▶ [To do]: Reproduce nothing but the lines from the one containing "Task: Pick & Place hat" to the end of the records below, each exactly as written.

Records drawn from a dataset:

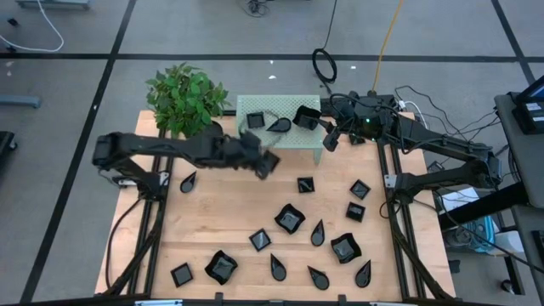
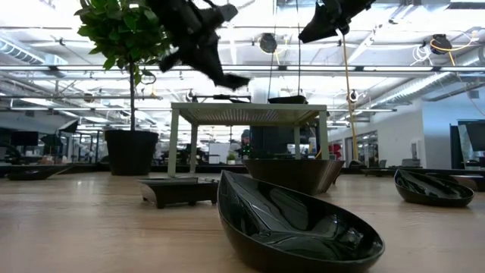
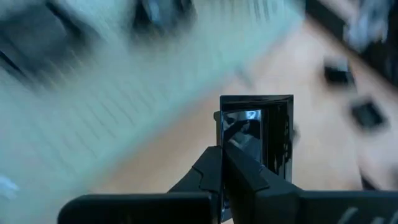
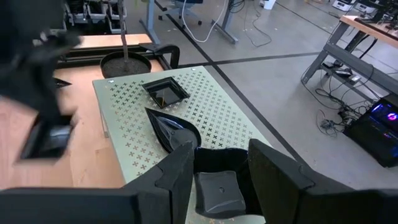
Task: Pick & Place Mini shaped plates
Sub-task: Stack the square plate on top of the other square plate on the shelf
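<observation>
Though motion-blurred from above, the left gripper [image 3: 227,163] clamps a glossy black flat square plate [image 3: 264,134]; the right gripper [image 4: 217,165] gapes over a wavy-edged plate [image 4: 217,190], its grasp unclear.

An open-plan lab: exposed ceiling pipes [image 2: 394,72], floor cables [image 1: 357,51], far workbenches [image 4: 367,28].

You look straight down on the whole pale wooden table [image 1: 255,212] from overhead. Your low camera sits at tabletop height, close behind a glossy black teardrop dish [image 2: 295,224]. Both views and the right wrist camera share the pale green perforated stand [image 1: 276,127].
</observation>
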`<state>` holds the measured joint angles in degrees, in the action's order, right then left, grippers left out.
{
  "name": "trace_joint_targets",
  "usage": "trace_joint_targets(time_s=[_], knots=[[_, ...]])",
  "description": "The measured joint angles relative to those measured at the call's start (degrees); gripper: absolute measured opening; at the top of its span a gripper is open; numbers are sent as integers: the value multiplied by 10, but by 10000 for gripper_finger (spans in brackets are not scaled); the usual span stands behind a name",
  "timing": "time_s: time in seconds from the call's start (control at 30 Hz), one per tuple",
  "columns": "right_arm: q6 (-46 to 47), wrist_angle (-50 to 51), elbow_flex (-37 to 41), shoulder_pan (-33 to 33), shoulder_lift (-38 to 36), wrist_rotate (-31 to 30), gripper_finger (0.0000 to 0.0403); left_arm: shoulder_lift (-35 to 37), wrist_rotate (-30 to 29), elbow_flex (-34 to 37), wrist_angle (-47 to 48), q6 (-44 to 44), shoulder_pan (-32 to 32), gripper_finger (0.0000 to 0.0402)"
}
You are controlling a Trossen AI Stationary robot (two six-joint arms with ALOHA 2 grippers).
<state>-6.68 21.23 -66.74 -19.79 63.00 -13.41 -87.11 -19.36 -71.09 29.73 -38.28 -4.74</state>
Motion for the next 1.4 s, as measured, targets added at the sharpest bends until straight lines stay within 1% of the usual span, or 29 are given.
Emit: trace_joint_targets(time_s=[0.1, 0.23, 0.37, 0.63, 0.73, 1.0, 1.4], knots=[[0, 0, 0, 0, 0, 0, 141, 28, -41, 0, -22, 30, -27, 4], [0, 0, 0, 0, 0, 0, 141, 38, -69, 0, -42, 41, -68, 8], [0, 0, 0, 0, 0, 0, 141, 32, -78, 0, -50, 24, -99, 4], [0, 0, 0, 0, 0, 0, 141, -2, -109, 0, -65, -32, -131, 4], [0, 0, 0, 0, 0, 0, 141, -13, -124, 0, -69, -56, -139, 6], [0, 0, 0, 0, 0, 0, 141, -11, -182, 0, -73, -100, -144, 7], [0, 0, 0, 0, 0, 0, 142, -33, -180, -1, -62, -155, -146, 7]])
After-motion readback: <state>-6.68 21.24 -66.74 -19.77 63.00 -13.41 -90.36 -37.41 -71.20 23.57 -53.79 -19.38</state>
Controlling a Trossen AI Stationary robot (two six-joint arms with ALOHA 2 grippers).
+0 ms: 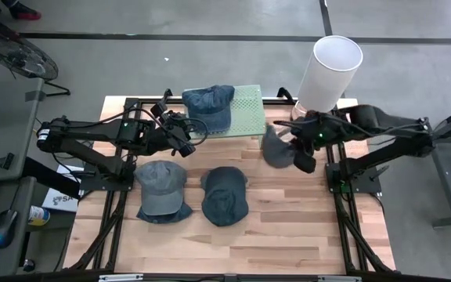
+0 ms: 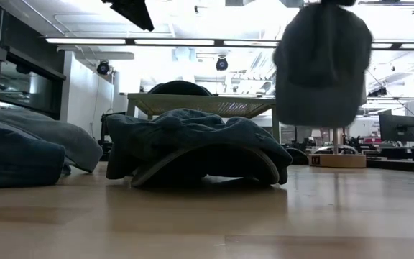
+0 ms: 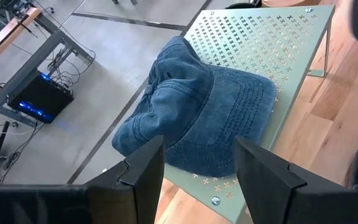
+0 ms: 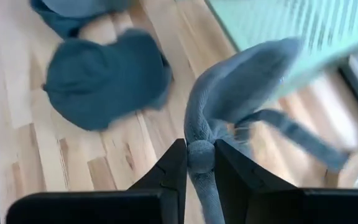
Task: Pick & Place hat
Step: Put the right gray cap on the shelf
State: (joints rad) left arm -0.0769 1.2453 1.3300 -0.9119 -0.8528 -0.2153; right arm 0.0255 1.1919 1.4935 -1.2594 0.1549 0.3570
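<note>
1. Hanging from the right end effector [image 4: 199, 163], the grey hat [image 1: 276, 147] is clear of the table [image 1: 288, 227], just beside the green rack [image 1: 250, 106].
2. Fingers pinch a fold of it; carry it level over the rack's bare part before letting go.
3. It looks limp, its strap dangling.
4. Left end effector [image 3: 199, 177] hovers spread near the blue hat [image 3: 207, 115] on the rack.
</note>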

▶ [Completed exercise]:
Task: Pick & Place hat
Step: Put the right gray cap on the shelf
State: (joints rad) left arm -0.0769 1.2453 1.3300 -0.9119 -0.8528 -0.2153; right arm 0.0255 1.1919 1.4935 -1.2594 0.1549 0.3570
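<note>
1. Hanging from the right end effector [image 4: 199, 163], the grey hat [image 1: 276, 147] is clear of the table [image 1: 288, 227], just beside the green rack [image 1: 250, 106].
2. Fingers pinch a fold of it; carry it level over the rack's bare part before letting go.
3. It looks limp, its strap dangling.
4. Left end effector [image 3: 199, 177] hovers spread near the blue hat [image 3: 207, 115] on the rack.
</note>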

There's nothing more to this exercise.